Ее долго отливали водой, давали нюхать спирт, стараясь привести в чувство. Оправившись немного, Екатерина Александровна решила, что Ники уже нет в живых, что он утонул.
Теперь у Екатерины Александровны было одно желание — найти бездыханное тельце Ники.
Наняли рыбаков с лодкой. Они ездили по реке, шарили баграми в воде и ничего не находили. Решили, что тело его застряло где-нибудь на дне. После пригласили священников в маленькую квартирку, зажгли свечи и стали молиться за душу погибшего Ники. Екатерина Александровна стояла на панихиде, молилась горячо и неутешно плакала.
Фроську отослали в деревню. Екатерина Александровна не могла ее видеть больше, считая девочку виновницей гибели Ники. С тех пор няня стала ходить за Жоржем.
С карточки Ники пересняли большой портрет, который Екатерина Александровна повесила в своей спальне. На портрете Ника вышел такой хорошенький, кудрявенький, веселый. Екатерина Александровна целыми ночами не спала, сидела на постели и все глядела на портрет, с которого точно улыбался Ника. Белый Никин барашек лежал тут же под портретом на столике, тут же лежала и Никина фуражка — последнее напоминание.
— Дай!
— Не отдам!
— Дай!
— Не дам, тебе говорят!
Прежде чем Сенька успел опомниться, Миколка торжествующе восседал на его груди и собирался задать врагу порядочную трепку. Не помня себя, Сенька завизжал и отшвырнул картуз, сорванный им шутки ради с головы Миколки.
Миколка шлепнул раза три по спине Сеньку, прежде чем выпустить его из своих цепких ручонок.
— Вот тебе, не таскай чужих картузов! — произнес он.
Сенька заревел. В ту же минуту вдали показалась ватага крестьянских ребятишек. Тут были и Ванька вихрастый, и Степка-козел, и Митяйка рыжий, и два Андрюшки — Андрюшка хромой и просто Андрюшка, и Прошка беззубый, и Ванька маленький, и Санька-толстяк, и другой Санька — обыкновенный. Все они устремились к двум находившимся на лугу мальчуганам, один из которых продолжал реветь во все горло.
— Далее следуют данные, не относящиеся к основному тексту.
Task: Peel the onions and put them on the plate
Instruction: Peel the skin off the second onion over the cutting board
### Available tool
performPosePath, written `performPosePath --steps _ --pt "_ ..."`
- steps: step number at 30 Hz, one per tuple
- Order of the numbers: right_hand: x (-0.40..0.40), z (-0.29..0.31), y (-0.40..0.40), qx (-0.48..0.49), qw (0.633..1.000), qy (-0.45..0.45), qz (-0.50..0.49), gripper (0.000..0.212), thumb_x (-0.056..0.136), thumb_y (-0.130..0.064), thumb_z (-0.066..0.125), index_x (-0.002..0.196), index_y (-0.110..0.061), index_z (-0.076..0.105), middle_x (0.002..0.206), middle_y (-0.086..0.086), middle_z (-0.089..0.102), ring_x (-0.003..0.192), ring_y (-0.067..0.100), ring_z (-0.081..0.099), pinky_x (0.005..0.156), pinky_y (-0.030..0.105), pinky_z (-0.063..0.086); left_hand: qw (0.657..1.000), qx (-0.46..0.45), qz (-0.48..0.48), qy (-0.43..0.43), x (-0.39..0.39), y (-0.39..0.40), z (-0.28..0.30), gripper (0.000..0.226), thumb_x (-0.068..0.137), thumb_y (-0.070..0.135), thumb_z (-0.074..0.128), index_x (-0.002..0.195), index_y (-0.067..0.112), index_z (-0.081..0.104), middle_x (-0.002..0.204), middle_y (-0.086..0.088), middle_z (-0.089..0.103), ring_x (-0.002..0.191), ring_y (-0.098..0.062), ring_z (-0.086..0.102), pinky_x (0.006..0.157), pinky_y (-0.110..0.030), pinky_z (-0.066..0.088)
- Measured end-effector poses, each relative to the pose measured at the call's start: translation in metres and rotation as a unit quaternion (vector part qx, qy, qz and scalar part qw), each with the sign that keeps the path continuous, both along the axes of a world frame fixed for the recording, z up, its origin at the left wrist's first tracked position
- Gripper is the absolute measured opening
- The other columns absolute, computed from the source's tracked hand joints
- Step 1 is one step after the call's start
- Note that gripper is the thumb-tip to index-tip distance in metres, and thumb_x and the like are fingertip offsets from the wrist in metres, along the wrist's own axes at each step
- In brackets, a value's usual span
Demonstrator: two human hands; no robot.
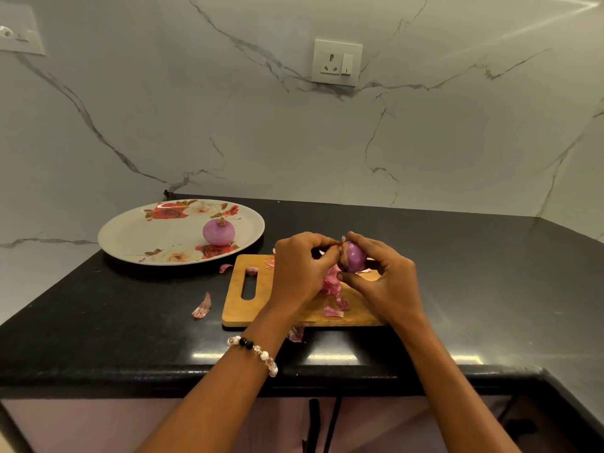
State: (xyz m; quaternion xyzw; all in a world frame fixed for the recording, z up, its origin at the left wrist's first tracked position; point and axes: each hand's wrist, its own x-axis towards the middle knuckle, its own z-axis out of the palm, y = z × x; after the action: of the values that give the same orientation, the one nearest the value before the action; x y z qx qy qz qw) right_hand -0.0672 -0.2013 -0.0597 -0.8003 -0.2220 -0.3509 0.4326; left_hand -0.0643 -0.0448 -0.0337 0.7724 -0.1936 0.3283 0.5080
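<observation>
Beaded bracelet (253, 349) is riding the left wrist while, far left, a peeled onion (219, 232) is sitting on the floral plate (137, 237). Over the wooden cutting board (248, 308), the left hand (299, 273) is pinching loose skin (331, 282) off the second onion (353, 258); the right hand (387, 282) is cupping it, fingers curled round.

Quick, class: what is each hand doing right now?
Left hand: pinches the skin at the onion's top.
Right hand: holds the onion.

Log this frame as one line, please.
step: peeling | right hand: holds onion | left hand: pinches skin | plate: one peeled onion
</observation>
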Motion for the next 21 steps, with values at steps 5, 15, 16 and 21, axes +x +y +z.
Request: performPosePath --steps 5,15,16,21 --pt "0.0012 -0.0029 -0.0002 -0.057 0.997 -0.034 -0.038 0.066 0.069 -0.01 0.089 0.13 -0.011 0.063 0.121 0.005 0.067 0.107 0.018 0.064 0.09 0.013 0.05 0.998 0.038 0.031 -0.03 0.0002 -0.0019 -0.0014 0.013 0.081 0.018 0.072 0.087 0.007 0.074 0.079 -0.004 0.071 0.066 -0.01 0.06 0.062 -0.015 0.049" --pt "-0.0032 -0.0015 0.0052 -0.106 0.99 -0.063 -0.065 0.065 0.071 -0.017 0.088 0.129 -0.004 0.063 0.118 0.009 0.068 0.105 0.021 0.063 0.089 0.019 0.049 0.995 0.067 0.059 -0.052 0.0037 -0.0027 -0.0029 0.011 0.079 0.019 0.071 0.074 0.014 0.064 0.069 0.004 0.06 0.063 -0.009 0.053 0.065 -0.044 0.053" --pt "-0.0035 -0.0015 0.0057 -0.109 0.99 -0.066 -0.063 0.064 0.071 -0.018 0.088 0.128 -0.004 0.063 0.118 0.009 0.068 0.105 0.021 0.063 0.089 0.021 0.051 0.994 0.068 0.06 -0.053 0.0037 -0.0025 -0.0027 0.011 0.08 0.019 0.07 0.074 0.014 0.063 0.068 0.005 0.059 0.063 -0.008 0.052 0.065 -0.043 0.053" --pt "-0.0029 -0.002 0.0056 -0.102 0.991 -0.069 -0.049 0.063 0.071 -0.02 0.087 0.128 -0.004 0.063 0.118 0.008 0.067 0.105 0.022 0.064 0.09 0.024 0.052 0.996 0.072 0.034 -0.045 0.0051 -0.0027 -0.0029 0.013 0.081 0.019 0.066 0.075 0.02 0.055 0.07 0.009 0.053 0.063 -0.007 0.05 0.063 -0.032 0.05"
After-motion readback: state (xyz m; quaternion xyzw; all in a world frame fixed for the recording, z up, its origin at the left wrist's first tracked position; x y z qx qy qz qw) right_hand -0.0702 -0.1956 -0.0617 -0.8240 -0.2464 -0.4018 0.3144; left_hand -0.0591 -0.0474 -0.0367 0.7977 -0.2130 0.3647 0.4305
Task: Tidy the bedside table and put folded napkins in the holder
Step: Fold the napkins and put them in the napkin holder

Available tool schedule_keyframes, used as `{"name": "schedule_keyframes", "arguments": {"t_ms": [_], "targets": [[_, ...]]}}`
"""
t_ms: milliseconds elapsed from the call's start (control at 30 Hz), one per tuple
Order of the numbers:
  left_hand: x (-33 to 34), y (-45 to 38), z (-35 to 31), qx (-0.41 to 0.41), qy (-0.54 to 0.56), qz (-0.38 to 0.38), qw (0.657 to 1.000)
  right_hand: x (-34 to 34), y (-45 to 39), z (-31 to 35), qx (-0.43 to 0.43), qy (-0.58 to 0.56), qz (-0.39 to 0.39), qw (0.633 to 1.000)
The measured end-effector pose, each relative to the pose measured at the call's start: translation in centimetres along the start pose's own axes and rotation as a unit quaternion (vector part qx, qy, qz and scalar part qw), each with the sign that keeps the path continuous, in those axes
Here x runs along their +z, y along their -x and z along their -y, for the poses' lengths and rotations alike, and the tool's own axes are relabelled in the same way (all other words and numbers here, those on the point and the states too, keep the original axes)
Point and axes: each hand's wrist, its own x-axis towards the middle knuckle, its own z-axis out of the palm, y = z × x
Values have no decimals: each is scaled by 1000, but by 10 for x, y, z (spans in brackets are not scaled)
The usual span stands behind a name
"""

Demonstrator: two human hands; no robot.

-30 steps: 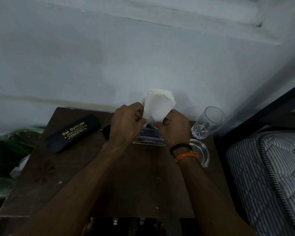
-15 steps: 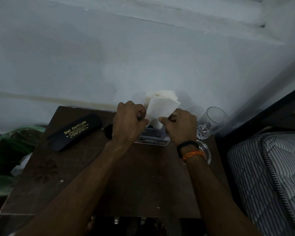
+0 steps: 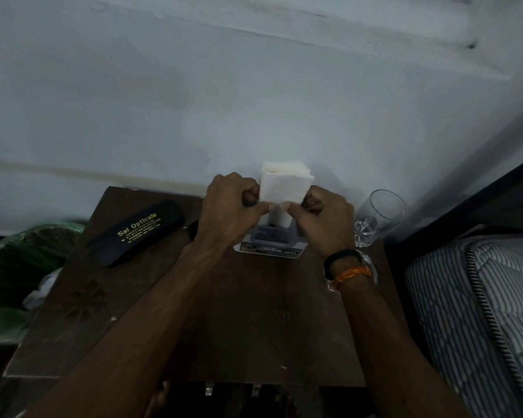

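Observation:
A white folded napkin [image 3: 284,185] stands upright over the grey napkin holder [image 3: 272,236] at the back of the dark wooden bedside table [image 3: 254,321]. More white napkins show just behind it, against the wall. My left hand [image 3: 230,206] pinches the napkin's lower left edge. My right hand [image 3: 323,218] pinches its lower right edge. The napkin's bottom end reaches down to the holder's top; the fingers hide how deep it sits.
A black spectacle case [image 3: 136,233] with gold lettering lies at the table's back left. A clear glass [image 3: 378,215] and a glass dish [image 3: 370,267] stand at the right edge. A striped mattress [image 3: 477,312] is to the right, a green bag [image 3: 18,267] to the left.
Both hands have straightened the napkin from a rightward tilt to upright, and its lower end has come down over the holder. My right hand has shifted a little left.

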Motion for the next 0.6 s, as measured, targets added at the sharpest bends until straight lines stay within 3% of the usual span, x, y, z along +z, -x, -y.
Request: {"name": "schedule_keyframes", "arguments": {"t_ms": [233, 600], "targets": [[8, -1, 6, 2, -21, 38, 999, 0, 2, -2, 1, 38, 9, 999], [3, -3, 5, 28, -13, 17, 999, -3, 1, 1, 14, -32, -18, 999]]}}
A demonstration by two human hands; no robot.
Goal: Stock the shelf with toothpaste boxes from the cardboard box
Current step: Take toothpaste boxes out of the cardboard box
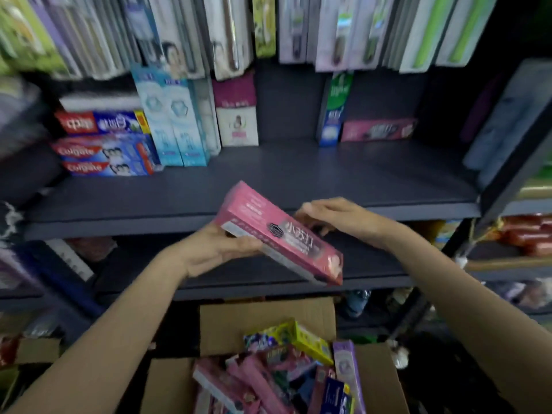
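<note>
A pink toothpaste box (277, 234) is held tilted in front of the dark shelf (268, 180), its far end pointing up-left. My left hand (221, 249) grips it from below at its left side. My right hand (331, 218) holds its upper right edge, fingers curled behind it. Below, the open cardboard box (263, 324) holds several pink, yellow, purple and blue toothpaste boxes (268, 375).
On the shelf stand Colgate boxes (104, 150) stacked at the left, upright light-blue boxes (176, 121), a pink-white box (237, 115), a green-blue box (334, 109) and a flat pink box (378, 130). Toothbrush packs (227, 31) hang above. A lower shelf (268, 282) lies behind my hands.
</note>
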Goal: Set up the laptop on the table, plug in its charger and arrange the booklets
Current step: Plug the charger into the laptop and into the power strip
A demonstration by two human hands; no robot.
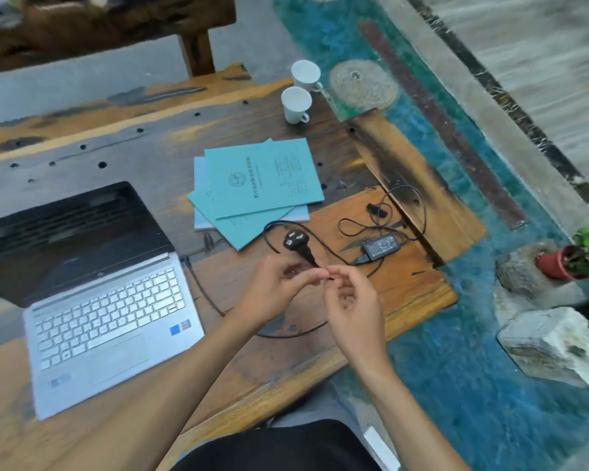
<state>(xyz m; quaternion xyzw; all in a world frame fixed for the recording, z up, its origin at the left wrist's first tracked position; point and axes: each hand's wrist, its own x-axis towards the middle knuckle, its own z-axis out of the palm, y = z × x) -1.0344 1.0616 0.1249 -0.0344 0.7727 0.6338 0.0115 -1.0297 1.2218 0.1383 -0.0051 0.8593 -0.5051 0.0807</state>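
Observation:
A silver laptop (106,307) lies open at the left of the wooden table (150,151), its screen dark. Beyond it to the right lies an untidy pile of teal booklets (262,185). The black charger brick (381,246) rests on the table's right side with its thin cord looped around it. My left hand (276,287) and my right hand (351,300) meet over the table in front of the booklets, both pinching the black power cable just below its three-pin plug (295,242), which points up and away from me.
Two white cups (298,103) stand at the table's far edge. A woven coaster (363,85) lies on the blue-green surface to the right. A red potted plant (572,260) and pale rocks (555,345) sit at the right. A cable runs from the laptop's right side.

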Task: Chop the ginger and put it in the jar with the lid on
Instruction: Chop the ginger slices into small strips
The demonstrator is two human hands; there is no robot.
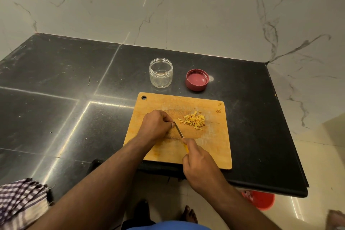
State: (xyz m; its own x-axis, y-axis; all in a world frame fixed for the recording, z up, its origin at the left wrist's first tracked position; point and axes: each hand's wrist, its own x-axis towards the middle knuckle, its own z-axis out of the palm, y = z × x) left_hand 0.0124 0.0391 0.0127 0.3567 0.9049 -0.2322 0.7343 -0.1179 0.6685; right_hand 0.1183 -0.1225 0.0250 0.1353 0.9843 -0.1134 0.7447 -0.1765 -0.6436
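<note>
On the rectangular wooden chopping board (211,147), both hands work a small knife beside a heap of cut ginger.

Nearest, the right hand (200,162) wraps its grip round the yellow handle of the thin-bladed knife (178,131); the left hand (155,124) is curled over the blade's far end, and whether a last piece of ginger sits under those fingers cannot be told. Just beyond the blade lies the pile of pale yellow ginger slivers (193,120), so the chopping looks largely done. Farther back on the black stone counter (56,80) stand the clear round plastic jar (161,75), empty, and the dark red screw lid (197,80) lying upturned beside it: filling and closing remain.
</note>
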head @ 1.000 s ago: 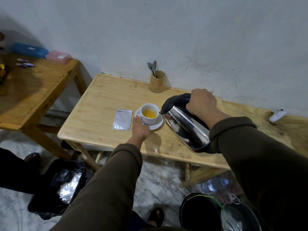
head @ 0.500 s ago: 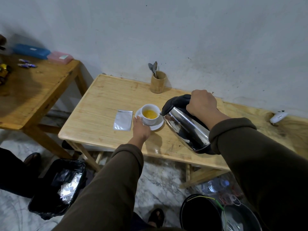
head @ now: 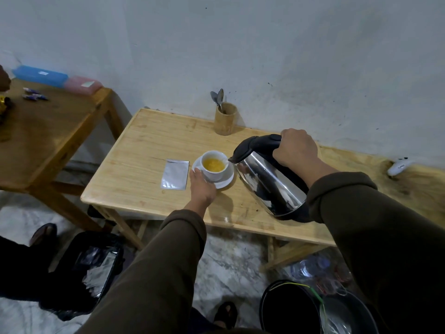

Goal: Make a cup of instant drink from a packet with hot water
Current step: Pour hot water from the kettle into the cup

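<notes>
On the light wooden table (head: 144,150), white cup (head: 215,165) of yellow liquid sits on its saucer (head: 227,179), silver packet (head: 175,174) flat just left. Left hand (head: 201,189) rests against saucer edge, fingers loosely curled. Right hand (head: 295,148) fist-closed round handle of tilted steel kettle (head: 269,182), spout at cup rim.

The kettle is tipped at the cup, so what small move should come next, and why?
Probably keep the kettle tilted a little longer, then level it. Its spout sits at the rim of the cup, which looks only partly full of yellow drink. The left hand steadies the saucer, and the right hand grips the handle, so pouring can go on safely.
</notes>
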Available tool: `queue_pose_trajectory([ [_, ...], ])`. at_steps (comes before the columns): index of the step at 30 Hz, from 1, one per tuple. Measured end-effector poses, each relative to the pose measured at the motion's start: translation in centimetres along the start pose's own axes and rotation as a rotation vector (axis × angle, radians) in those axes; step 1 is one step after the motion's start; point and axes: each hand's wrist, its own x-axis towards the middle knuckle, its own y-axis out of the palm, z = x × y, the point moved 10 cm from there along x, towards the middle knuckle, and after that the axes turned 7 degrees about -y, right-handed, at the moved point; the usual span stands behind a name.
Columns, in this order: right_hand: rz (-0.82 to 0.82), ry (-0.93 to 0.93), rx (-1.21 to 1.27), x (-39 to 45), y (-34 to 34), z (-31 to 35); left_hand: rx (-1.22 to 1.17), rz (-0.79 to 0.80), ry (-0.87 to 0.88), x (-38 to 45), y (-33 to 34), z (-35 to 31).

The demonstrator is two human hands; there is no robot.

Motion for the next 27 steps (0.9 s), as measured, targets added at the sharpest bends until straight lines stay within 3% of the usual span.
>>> queue_pose_trajectory([
  [10, -0.193, 0.223, 0.326, -2.3, -1.1, -7.0, -0.200, 0.037, -0.041, -1.2, 1.9, -0.5],
  [18, -0.394, 0.598, 0.670, -7.8, 1.1, -13.8, 0.097, 0.093, 0.034, -0.8, 3.7, -0.7],
  [27, -0.598, 0.832, 0.862, -12.6, 4.0, -17.8, 0.116, 0.056, 0.016, -0.8, 4.9, -0.3],
])
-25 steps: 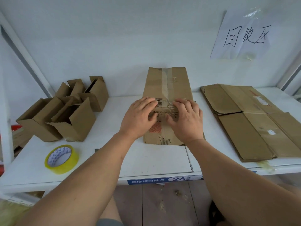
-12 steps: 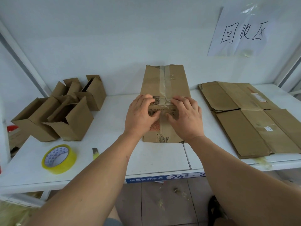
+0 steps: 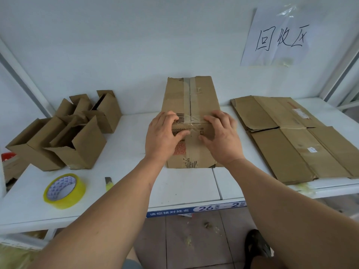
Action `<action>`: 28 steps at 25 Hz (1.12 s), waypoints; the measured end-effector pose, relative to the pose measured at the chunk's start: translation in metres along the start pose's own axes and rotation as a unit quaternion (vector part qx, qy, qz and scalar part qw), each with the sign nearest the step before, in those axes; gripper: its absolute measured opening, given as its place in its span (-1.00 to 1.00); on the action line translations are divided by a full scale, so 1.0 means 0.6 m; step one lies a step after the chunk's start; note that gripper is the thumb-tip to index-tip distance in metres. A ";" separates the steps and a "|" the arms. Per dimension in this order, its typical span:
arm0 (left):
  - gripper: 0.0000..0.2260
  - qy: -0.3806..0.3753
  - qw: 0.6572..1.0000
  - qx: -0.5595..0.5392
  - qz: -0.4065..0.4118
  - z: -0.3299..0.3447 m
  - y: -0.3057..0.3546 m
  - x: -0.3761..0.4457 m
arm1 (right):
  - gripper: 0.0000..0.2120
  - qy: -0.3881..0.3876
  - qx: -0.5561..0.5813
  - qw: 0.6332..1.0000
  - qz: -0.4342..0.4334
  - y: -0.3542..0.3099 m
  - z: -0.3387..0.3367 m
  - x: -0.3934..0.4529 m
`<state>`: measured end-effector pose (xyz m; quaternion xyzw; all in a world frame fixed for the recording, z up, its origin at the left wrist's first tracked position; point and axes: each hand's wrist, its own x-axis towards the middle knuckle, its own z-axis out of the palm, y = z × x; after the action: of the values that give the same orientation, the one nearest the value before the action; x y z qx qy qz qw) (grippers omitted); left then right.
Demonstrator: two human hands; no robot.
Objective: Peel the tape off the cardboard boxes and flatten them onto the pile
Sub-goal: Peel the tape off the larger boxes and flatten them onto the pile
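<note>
My left hand (image 3: 162,135) and right hand (image 3: 223,136) lay on the taped brown cardboard box (image 3: 191,121) mid-table, curled fingertips clawing at its clear tape strip (image 3: 191,121), pinch unclear, flattened cardboard pile (image 3: 295,138) to my right, white table (image 3: 186,183) underneath.

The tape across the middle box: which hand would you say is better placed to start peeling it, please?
Probably the right hand: its fingertips sit at the crinkled end of the tape on the box, while the left hand lies over the barcode side, steadying it.
</note>
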<state>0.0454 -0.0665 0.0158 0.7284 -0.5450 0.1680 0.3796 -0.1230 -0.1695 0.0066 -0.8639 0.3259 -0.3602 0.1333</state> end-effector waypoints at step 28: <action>-0.69 0.001 0.997 -0.081 -0.008 -0.005 -0.013 -0.004 | -0.30 0.057 -0.070 0.990 0.113 -0.067 0.039 0.001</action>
<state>0.0524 -0.0617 0.0135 0.6995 -0.5505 0.1215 0.4392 -0.0873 -0.1395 0.0092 -0.8067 0.4526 -0.3683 0.0937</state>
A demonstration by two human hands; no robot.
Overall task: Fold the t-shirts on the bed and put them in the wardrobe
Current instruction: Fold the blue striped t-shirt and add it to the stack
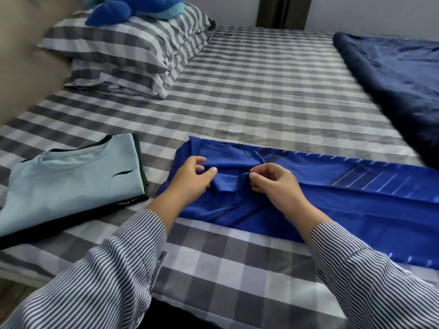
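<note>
Right at the near edge of the bed, the royal-blue t-shirt lies stretched out lengthwise, smooth and slightly shiny, with thin pale dashes along its far and right parts. Both hands work its bunched collar end. The left hand has thumb and curled fingers closed on a raised fold of the cloth; the right hand pinches the same ridge between thumb and fingertips, the other fingers tucked in. Striped shirt sleeves cover both forearms. Just to the left, apart from the blue shirt, a folded light-blue t-shirt rests on a dark garment. Grey-and-white checked bed sheet spreads beneath, with matching stacked pillows, a blue plush toy and a navy quilt beyond.
</note>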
— Чего глотку-то дерешь? — обратился к нему Степка-козел, самый большой и сильный из ребят. — Чего глотку-то дерешь, спрашиваю?
— Да все он. Все «чужак» забижает. Взлез, накинулся на меня и прибил! — жаловался Сенька.
— Ты чего, «чужак», дерешься, а?
И Ванька вихрастый, сжав кулаки подступил к Миколке.
Миколка вспыхнул.
— Не ври, Сенька, не я тебя, а ты меня задрал первый, — произнес он, — я мирно лежал тутотка на опушке, стадо стерег, а он с меня, братцы, картуз-то как сдерет. Да на дерево еще грозил закинуть. Ну, я его, значит, и того. Бока ему намял, штоб не баловался!
И Миколка с гордостью оглянулся на ребят.
Он был меньше их ростом и казался стройнее и красивее всех. Ему было лет девять на взгляд. Золотисто-русые кудрявые волосы так и горели на солнце; черные глаза сверкали умом. Тонкое личико дышало удалью и здоровьем. Он был одет беднее всех. На нем была старая, рваная рубашонка, ноги были босые, широкие ситцевые штанишки, все заплатанные, едва держались на узеньком ремешке. Несмотря на нищенский вид, мальчик казался настоящим красавчиком.
Окружающие ребята зло поглядывали на него.
— Эге! Ты драться, брат! — значительно проговорил Андрюшка хромой, выковыливая вперед своей больной ногою, — так ты дра-а-ть-ся! Братцы! — обратился он к товарищам, — «чужак» дерется. Давайте отлупим! Больно зазнался! А?